- _WHAT THE EXERCISE ASKS_
If a line of the entries below includes the word "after", it counts; state the total and nothing further.
··· RECORDS FOR THIS TASK
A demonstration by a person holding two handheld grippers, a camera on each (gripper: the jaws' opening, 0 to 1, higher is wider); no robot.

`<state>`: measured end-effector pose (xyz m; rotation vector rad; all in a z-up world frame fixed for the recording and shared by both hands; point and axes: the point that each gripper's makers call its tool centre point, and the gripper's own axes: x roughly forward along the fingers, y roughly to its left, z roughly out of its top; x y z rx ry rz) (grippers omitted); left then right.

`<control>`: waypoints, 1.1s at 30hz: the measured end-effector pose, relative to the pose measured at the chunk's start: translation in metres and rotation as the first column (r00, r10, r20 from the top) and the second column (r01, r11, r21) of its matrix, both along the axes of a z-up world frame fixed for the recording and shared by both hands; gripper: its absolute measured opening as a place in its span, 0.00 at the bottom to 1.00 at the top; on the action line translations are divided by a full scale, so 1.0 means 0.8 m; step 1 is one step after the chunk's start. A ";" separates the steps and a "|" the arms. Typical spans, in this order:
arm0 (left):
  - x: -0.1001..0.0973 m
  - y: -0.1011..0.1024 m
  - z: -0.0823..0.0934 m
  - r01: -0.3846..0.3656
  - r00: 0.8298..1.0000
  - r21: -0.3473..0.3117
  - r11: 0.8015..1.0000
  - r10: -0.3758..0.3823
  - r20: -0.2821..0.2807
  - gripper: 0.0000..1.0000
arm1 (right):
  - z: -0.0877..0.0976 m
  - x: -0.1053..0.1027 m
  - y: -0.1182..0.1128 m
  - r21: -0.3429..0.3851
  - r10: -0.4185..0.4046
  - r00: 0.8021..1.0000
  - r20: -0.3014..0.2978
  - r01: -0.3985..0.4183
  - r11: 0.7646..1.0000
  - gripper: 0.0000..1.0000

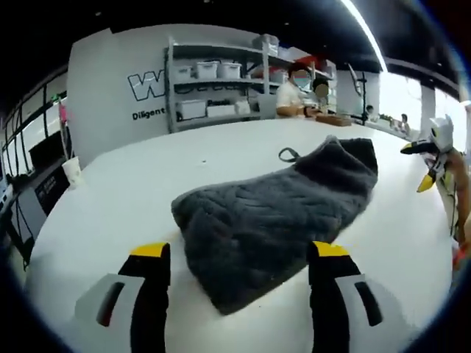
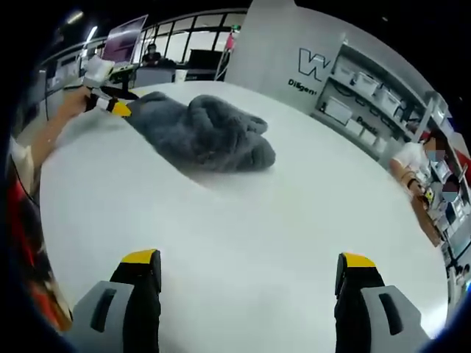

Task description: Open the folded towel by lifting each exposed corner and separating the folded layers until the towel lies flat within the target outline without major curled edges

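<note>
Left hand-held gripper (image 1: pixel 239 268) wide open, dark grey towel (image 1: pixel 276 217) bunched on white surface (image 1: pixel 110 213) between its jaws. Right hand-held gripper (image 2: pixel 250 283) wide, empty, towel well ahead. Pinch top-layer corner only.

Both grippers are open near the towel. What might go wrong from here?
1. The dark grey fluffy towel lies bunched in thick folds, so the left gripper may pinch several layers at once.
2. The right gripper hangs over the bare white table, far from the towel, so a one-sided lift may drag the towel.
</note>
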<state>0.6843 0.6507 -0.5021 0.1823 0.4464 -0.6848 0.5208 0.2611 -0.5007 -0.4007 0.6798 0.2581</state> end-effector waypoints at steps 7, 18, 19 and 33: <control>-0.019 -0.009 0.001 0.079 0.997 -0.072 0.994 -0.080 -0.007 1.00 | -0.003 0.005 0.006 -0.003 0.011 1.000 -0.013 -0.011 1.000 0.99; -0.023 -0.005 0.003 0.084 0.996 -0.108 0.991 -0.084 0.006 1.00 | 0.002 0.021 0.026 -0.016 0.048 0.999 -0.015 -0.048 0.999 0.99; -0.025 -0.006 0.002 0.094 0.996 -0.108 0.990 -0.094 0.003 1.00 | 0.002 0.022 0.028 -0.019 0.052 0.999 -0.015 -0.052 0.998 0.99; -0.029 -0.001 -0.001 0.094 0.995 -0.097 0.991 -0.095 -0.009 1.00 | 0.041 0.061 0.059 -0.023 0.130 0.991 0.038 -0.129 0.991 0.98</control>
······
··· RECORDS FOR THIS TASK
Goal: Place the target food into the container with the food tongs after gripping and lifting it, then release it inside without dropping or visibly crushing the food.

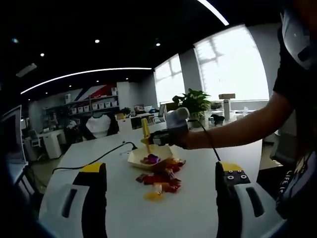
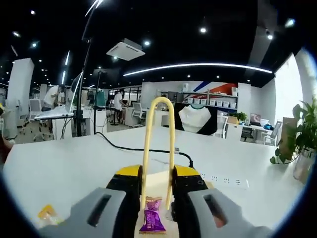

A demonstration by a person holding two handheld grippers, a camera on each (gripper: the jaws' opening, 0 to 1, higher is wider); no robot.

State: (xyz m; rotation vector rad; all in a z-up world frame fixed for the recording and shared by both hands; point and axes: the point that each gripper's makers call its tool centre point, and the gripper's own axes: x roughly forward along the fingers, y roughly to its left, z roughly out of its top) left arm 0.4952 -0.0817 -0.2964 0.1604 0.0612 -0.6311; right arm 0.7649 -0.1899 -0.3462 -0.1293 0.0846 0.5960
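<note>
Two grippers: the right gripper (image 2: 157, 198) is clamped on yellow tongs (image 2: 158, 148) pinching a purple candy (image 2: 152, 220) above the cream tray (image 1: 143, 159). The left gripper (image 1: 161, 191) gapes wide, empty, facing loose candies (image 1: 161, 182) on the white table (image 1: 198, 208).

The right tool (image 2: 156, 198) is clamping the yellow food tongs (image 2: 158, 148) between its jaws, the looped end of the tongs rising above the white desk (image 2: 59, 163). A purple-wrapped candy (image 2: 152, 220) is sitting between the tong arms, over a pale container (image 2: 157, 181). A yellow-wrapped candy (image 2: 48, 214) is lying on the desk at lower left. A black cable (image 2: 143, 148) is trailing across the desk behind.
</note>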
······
- _TASK RESPONSE_
2